WORK ITEM
Please copy the data shown below, word for word.

BEGIN INFORMATION PROVIDED

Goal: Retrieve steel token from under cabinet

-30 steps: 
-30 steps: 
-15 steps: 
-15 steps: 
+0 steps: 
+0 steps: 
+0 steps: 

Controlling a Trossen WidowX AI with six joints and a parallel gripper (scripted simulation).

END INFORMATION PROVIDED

WORKED SOLUTION
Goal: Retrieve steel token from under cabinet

-30 steps: 
-30 steps: 
-15 steps: 
-15 steps: 
+0 steps: 
+0 steps: 
+0 steps: 

Controlling a Trossen WidowX AI with six joints and a parallel gripper (scripted simulation).

No further output remains for this exercise.